| Author | HyeokJin Kim (hyeokjin@lablup.com) |
|---|---|
| Status | Draft |
| Created | 2026-01-06 |
| Created-Version | 26.1.0 |
| Target-Version | |
| Implemented-Version |
- JIRA: BA-3766
- Related BEP: BEP-1022 Pydantic Field Metadata Annotation
Configuration classes are duplicated across multiple components:
| Config Class | Duplicate Locations | Count |
|---|---|---|
| EtcdConfig | Manager, Agent, Storage, Web, AppProxy/Coordinator | 5 |
| OTELConfig | Manager, Agent, Storage, Web, AppProxy/Worker, AppProxy/Coordinator | 6 |
| ServiceDiscoveryConfig | Manager, Agent, Storage, AppProxy/Worker, AppProxy/Coordinator | 5 |
| PyroscopeConfig | Manager, Agent, Storage, AppProxy/Common | 4 |
Currently, the Loader system only exists in src/ai/backend/manager/config/loader/:
AbstractConfigLoader- Abstract interfaceEtcdCommonConfigLoader,EtcdManagerConfigLoader- Load from etcdTomlLoader- Load from TOML filesEnvLoader- Load from environment variablesLoaderChain- Chain multiple loaders
Other components (Agent, Storage, etc.) cannot utilize this system.

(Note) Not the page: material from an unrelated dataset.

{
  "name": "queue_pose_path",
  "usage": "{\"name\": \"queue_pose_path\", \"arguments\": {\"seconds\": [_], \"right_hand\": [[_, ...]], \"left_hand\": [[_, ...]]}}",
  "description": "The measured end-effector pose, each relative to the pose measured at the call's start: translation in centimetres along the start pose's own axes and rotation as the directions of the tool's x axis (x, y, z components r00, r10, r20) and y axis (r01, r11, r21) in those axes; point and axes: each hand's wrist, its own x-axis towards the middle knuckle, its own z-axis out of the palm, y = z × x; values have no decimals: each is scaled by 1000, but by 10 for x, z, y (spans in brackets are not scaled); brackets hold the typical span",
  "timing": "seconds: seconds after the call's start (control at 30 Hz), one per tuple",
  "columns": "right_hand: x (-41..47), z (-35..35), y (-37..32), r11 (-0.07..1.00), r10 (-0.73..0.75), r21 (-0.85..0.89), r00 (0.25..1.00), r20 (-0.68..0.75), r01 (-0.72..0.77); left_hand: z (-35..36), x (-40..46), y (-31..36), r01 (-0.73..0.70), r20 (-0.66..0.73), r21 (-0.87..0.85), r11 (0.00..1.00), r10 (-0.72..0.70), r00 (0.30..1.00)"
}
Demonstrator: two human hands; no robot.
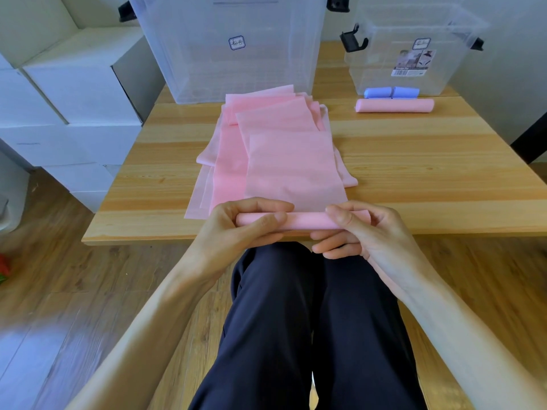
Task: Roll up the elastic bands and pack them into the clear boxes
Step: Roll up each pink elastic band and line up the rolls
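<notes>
A pink elastic band [293, 170] lies flat on top of a pile of pink bands on the wooden table [414, 173]. Its near end is wound into a thin roll [305, 221] at the table's front edge. My left hand [236, 226] grips the roll's left end, thumb on top. My right hand [361, 229] grips the right end. A finished pink roll [395, 105] lies at the back right, in front of a small clear box [384, 54] that holds two blue rolls [390, 92]. A large clear box [231, 48] stands behind the pile.
White cartons [74, 99] are stacked left of the table. My legs in dark trousers [296, 321] are under the front edge. Bare tabletop shows on both sides of the pile. The floor is wood planks.
</notes>
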Motion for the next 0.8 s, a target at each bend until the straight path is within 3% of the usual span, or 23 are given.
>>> {"name": "queue_pose_path", "arguments": {"seconds": [0.5, 0.67, 0.8], "right_hand": [[-2, -2, 2, 1000, -20, -5, 1000, 4, 20], [-2, -2, 1, 1000, -6, -4, 1000, -12, 6], [-2, -3, 1, 999, -24, -22, 1000, 12, 24]], "left_hand": [[4, -2, 4, 38, 2, 80, 996, -38, 999], [3, -3, 6, 62, 60, 77, 995, -67, 996], [5, -2, 7, 65, 13, 93, 994, -66, 998]]}}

No CLI exists for configuration management:
- Cannot query current configuration values
- No configuration migration tools
- No per-field update functionality
# src/ai/backend/manager/config/unified.py
class EtcdConfig(BaseConfigSchema):
namespace: str = Field(default="local", ...)

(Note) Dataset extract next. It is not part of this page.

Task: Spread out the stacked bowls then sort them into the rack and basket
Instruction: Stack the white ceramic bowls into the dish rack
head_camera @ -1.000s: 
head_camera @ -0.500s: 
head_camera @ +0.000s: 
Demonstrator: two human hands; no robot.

addr: HostPortPair | list[HostPortPair] = Field(...)
# src/ai/backend/agent/config/unified.py (same code repeated)
class EtcdConfig(BaseConfigSchema):
namespace: str = Field(default="local", ...)
addr: HostPortPair | list[HostPortPair] = Field(...)# src/ai/backend/manager/config/loader/types.py
class AbstractConfigLoader(ABC):
@abstractmethod
async def load(self) -> Mapping[str, Any]:
raise NotImplementedError
# src/ai/backend/manager/config/loader/etcd_loader.py
class EtcdCommonConfigLoader(AbstractConfigLoader):
async def load(self) -> Mapping[str, Any]:
return await self._etcd.get_prefix("ai/backend/config/common")Consolidate to src/ai/backend/common/configs/ and apply BEP-1022 metadata:
# src/ai/backend/common/configs/etcd.py
from typing import Annotated
from pydantic import Field
from ai.backend.common.config.meta import BackendAIConfigMeta, ConfigExample
class EtcdConfig(BaseConfigSchema):
namespace: Annotated[
str,
Field(default="local"),
BackendAIConfigMeta(
description="Namespace prefix for etcd keys.",
added_version="25.1.0",
example=ConfigExample(local="local", prod="backend"),
),
]
addr: Annotated[
HostPortPair | list[HostPortPair],
Field(default_factory=lambda: HostPortPair(host="127.0.0.1", port=2379)),
BackendAIConfigMeta(
description="etcd server address.",
added_version="25.1.0",
example=ConfigExample(
local="127.0.0.1:2379",
prod="etcd.cluster.internal:2379",
),
),
]
password: Annotated[
str | None,
Field(default=None),
BackendAIConfigMeta(
description="Password for etcd authentication.",
added_version="25.1.0",
secret=True,
# example omitted - secret value
),
]For Composite Type Configurations:
Configurations with child fields use the composite pattern from BEP-1022:
class DatabaseConfig(BaseConfigSchema):
host: Annotated[
str,
Field(default="localhost"),
BackendAIConfigMeta(
description="Database host.",
added_version="25.1.0",
example=ConfigExample(local="localhost", prod="db.internal"),
),
]
port: Annotated[
int,
Field(default=5432),
BackendAIConfigMeta(
description="Database port.",
added_version="25.1.0",
example="5432",
),
]
class ManagerConfig(BaseConfigSchema):
# Composite type - auto-generate example from child fields
database: Annotated[
DatabaseConfig,
Field(default_factory=DatabaseConfig),
BackendAIConfigMeta(
description="Database configuration.",
added_version="25.1.0",
composite=True, # Combine example from child fields
),
]src/ai/backend/common/config/
├── loader/
│ ├── __init__.py
│ ├── types.py # AbstractConfigLoader
│ ├── etcd_loader.py # EtcdConfigLoader
│ ├── toml_loader.py # TomlConfigLoader
│ ├── env_loader.py # EnvConfigLoader
│ └── loader_chain.py # LoaderChain
└── meta.py # BEP-1022 metadata
# src/ai/backend/common/config/loader/types.py
from abc import ABC, abstractmethod
from collections.abc import Mapping
from typing import Any
class AbstractConfigLoader(ABC):
"""Abstract interface for configuration loaders"""
@abstractmethod
async def load(self) -> Mapping[str, Any]:
"""Load configuration values"""
raise NotImplementedError
@abstractmethod
def get_source_name(self) -> str:
"""Get loader source name (for CLI display)"""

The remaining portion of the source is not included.